For example, we can look at the Safe At Home data concerning whether there exists a significant relationship between treatment entry status (voluntary or court order) and treatment completion (completed or dropped out). The data would be entered into a 2 x 2 contingency table, where Oi is the observed number of cases in each cell, with being 1, 2, 3, or 4 depending on which cell is being identified (see Table 5-3).

Table 5-3. Contingency table for chi-square analysis of treatment entry status and treatment completion.

    Program Completion  
yes (completed) no (dropped) row total
Entry Status court-ordered O1 O2
voluntary O3 O4
column total

Test Purpose: Assess the independence of treatment entry status and treatment completion variables.

Test H0: No association between the variables exists (i.e., the variables are independent of each other if differences in the cell proportions equal zero).

Type of Data: Two variables are categorical, with two or more possible categories each.

Test Assumptions and Other Test Requirements: The chi-square test is based on the following assumptions and requirements.

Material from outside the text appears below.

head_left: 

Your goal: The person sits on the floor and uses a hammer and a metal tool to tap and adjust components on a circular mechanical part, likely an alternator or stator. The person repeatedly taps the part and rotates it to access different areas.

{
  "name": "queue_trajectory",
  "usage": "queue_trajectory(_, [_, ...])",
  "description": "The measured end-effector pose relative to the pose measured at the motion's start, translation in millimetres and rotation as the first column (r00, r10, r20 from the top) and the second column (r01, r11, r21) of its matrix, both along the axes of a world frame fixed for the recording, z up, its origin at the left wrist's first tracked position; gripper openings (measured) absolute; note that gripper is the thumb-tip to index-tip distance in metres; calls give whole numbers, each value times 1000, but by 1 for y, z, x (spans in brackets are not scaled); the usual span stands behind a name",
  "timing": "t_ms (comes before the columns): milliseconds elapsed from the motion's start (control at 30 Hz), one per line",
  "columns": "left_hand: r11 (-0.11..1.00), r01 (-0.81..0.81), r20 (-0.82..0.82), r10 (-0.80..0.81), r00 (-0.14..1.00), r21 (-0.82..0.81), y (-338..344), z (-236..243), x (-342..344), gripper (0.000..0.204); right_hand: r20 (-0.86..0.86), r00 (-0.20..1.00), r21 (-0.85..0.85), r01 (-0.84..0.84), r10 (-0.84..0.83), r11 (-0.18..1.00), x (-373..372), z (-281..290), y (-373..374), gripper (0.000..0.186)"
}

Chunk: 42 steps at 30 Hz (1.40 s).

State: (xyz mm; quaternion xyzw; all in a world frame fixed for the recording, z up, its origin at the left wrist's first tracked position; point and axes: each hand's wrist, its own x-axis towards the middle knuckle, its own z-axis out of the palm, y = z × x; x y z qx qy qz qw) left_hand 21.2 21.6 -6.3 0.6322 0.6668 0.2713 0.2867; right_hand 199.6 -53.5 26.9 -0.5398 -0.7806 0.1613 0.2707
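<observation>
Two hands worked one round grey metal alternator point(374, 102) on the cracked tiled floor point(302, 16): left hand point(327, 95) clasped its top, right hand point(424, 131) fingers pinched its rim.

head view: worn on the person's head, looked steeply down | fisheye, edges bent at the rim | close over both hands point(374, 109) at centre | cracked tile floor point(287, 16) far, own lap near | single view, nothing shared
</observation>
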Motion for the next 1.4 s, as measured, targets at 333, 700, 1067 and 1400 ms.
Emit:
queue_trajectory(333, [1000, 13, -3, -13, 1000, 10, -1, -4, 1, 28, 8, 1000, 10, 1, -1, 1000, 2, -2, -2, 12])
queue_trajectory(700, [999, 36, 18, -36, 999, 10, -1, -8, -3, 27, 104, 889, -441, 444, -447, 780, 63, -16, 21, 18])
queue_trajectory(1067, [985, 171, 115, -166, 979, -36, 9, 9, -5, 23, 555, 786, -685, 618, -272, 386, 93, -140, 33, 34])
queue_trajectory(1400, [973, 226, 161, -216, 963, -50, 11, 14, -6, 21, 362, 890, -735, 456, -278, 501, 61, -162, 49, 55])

  • Type of Variable: The scale of measurement for both variables is categorical (nominal).
  • Distribution: Normal distribution is not assumed with categorical variables. The χ2-distribution is used to evaluate the test statistic.
  • Independent Observations :Individuals within each sample and between the different groups are independent of each other—random selection indicates that the chances of any one “unit” being sampled are independent of the chances for any other being sampled.
  • Estimating Expected Cell Counts: In order to compute the χ2-test statistic, the number of cases expected in each cell of the contingency table if the two variables are independent of each other must be calculated; this requires sufficient sample size and a minimum of 5 expected cases per cell.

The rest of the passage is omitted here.